A Igreja Católica enfrenta uma crise pela demora em agir em defesa de fiéis abusados. Sem delongas, assunto conhecido de todos. O que pouco se fala é que no Brasil o número de pastores evangélicos denunciados já igualou o de padres.
Em outro quadrante, o Dalai Lama, recentemente, reconheceu que sabe de abusos entre os seus e prometeu agir. Veremos.
Este ano foi duro para Maury Rodrigues da Cruz, presidente da Sociedade Brasileira de Estudos Espíritas. Foi denunciado por abuso e estelionato. As vítimas eram adolescentes quando ocorreram os ataques e, hoje adultos, deram depoimentos para ações que correm em segredo de Justiça.
Quem também deu explicações em 2018 foi Sri Prem Baba, guru que tem sua sede e a maioria de seus seguidores em São Paulo. Mesmo padrão, acusado de abusar de suas discípulas em momentos de vulnerabilidade.
Para fechar o ano, a bola da vez é João de Deus, o médium mais famoso do Brasil. A cidade de Abadiânia em Goiás vive de sua fama. Chegam pessoas do mundo todo em busca de curas para as mais variadas enfermidades. Depois de uma reportagem denunciando abusos, uma enxurrada de novos depoimentos de mulheres deixa pouca dúvida sobre João de Deus ter seus momentos nada santos.
Reúno esses casos para dizer por que não me surpreendo. O equívoco comum é atribuir às pessoas espiritualizadas uma moralidade superior à média. A suposta aproximação com Deus, ou qualquer transcendência, os deixaria melhores no quesito ética sexual. Nada disso.
Seu agir é pior do que o de um homem comum, pois a questão não é exercer sua sexualidade, mas usar da posição de poder. Dizem ser mediadores do sagrado para aproveitar-se de pessoas emocionalmente frágeis. Lobo em pele de ovelha deve receber castigo dobrado, pois ataca quem pede proteção.
Não existe fé, ideologia ou profissão à prova de predadores sexuais.
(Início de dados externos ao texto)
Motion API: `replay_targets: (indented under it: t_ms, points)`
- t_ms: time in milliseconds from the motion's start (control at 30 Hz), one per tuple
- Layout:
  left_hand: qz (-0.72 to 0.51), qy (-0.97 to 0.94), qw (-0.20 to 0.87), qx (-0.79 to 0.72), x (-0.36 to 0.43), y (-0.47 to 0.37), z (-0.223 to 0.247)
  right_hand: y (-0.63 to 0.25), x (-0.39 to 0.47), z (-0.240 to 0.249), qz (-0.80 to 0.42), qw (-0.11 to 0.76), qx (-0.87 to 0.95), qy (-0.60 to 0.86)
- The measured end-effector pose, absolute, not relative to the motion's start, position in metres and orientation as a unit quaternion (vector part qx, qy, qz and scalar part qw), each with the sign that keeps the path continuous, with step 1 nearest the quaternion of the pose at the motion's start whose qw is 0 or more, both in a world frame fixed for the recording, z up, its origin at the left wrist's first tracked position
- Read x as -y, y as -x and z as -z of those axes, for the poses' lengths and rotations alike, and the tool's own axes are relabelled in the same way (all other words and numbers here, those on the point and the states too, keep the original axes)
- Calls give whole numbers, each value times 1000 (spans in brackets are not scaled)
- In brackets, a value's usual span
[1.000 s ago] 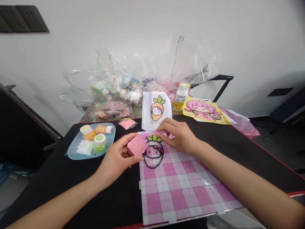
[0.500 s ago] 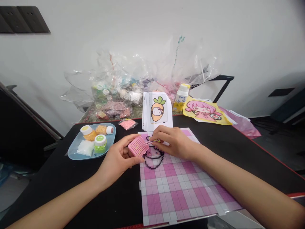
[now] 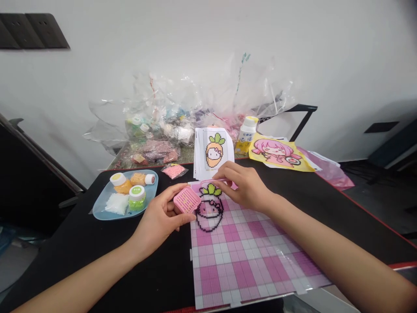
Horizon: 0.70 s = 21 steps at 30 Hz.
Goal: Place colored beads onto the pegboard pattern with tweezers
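Observation:
My left hand [image 3: 161, 211] grips a small pink slotted bead tray [image 3: 187, 200], tilted, with a few yellow-green beads in its grooves. My right hand [image 3: 243, 180] is closed on thin pink tweezers [image 3: 219, 180], whose tips point left above the top of the bead design. Whether a bead is between the tips I cannot tell. The bead design [image 3: 210, 221], a carrot-shaped black outline with a face and green leaves, lies on a pink-and-white checked pegboard [image 3: 234, 252]. Behind it stands a pattern card [image 3: 214, 152] showing the same carrot figure.
A blue tray [image 3: 100, 213] at left bears bead jars and bags. A pink bead packet [image 3: 174, 170] lies behind my left hand. Crumpled clear bags [image 3: 156, 150] line the back, beside a white-and-yellow bottle [image 3: 247, 134]. A yellow picture sheet [image 3: 280, 152] lies at right.
My right hand has lifted the tweezers away from the bead tray, up and to the right, so the green leaves now show. My left hand has barely moved with the tray.

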<state>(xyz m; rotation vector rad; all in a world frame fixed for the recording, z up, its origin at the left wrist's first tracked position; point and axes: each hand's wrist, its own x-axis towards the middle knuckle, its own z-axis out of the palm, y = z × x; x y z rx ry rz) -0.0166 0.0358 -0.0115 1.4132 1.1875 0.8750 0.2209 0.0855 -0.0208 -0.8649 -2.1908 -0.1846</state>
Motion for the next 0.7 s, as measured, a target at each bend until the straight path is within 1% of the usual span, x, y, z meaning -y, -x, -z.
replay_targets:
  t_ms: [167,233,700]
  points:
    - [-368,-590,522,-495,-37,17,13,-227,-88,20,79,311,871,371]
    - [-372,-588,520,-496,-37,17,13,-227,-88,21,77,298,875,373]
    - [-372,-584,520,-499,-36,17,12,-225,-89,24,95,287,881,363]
No mundo laico é exatamente a mesma coisa. Médicos como Roger Abdelmassih estão aí para provar. A universidade e o mundo psi, que conheço bem, também têm seus casos.
Existem pessoas decentes, mas elas assim o são pela educação que tiveram, pelo caráter que forjaram, não porque estudaram mais ou porque estariam mais próximas de Deus. Os predadores sexuais podem estar em qualquer lugar, em qualquer instituição, mas sempre farejam a desproteção das vítimas.
Este tempo de denúncias me deixa aliviado. Abuso é sempre traumático. Nós, terapeutas, acostumados às difíceis cicatrizações de feridas psíquicas, sabemos que isso sempre houve. Apenas agora as vítimas estão tomando coragem. Talvez, graças a isso, rumemos para um tempo menos ingênuo. Será comum saber que os gurus são de carne, osso e sexo, como todos, portanto sujeitos às mesmas leis: prontos para o sublime ou para a vilania.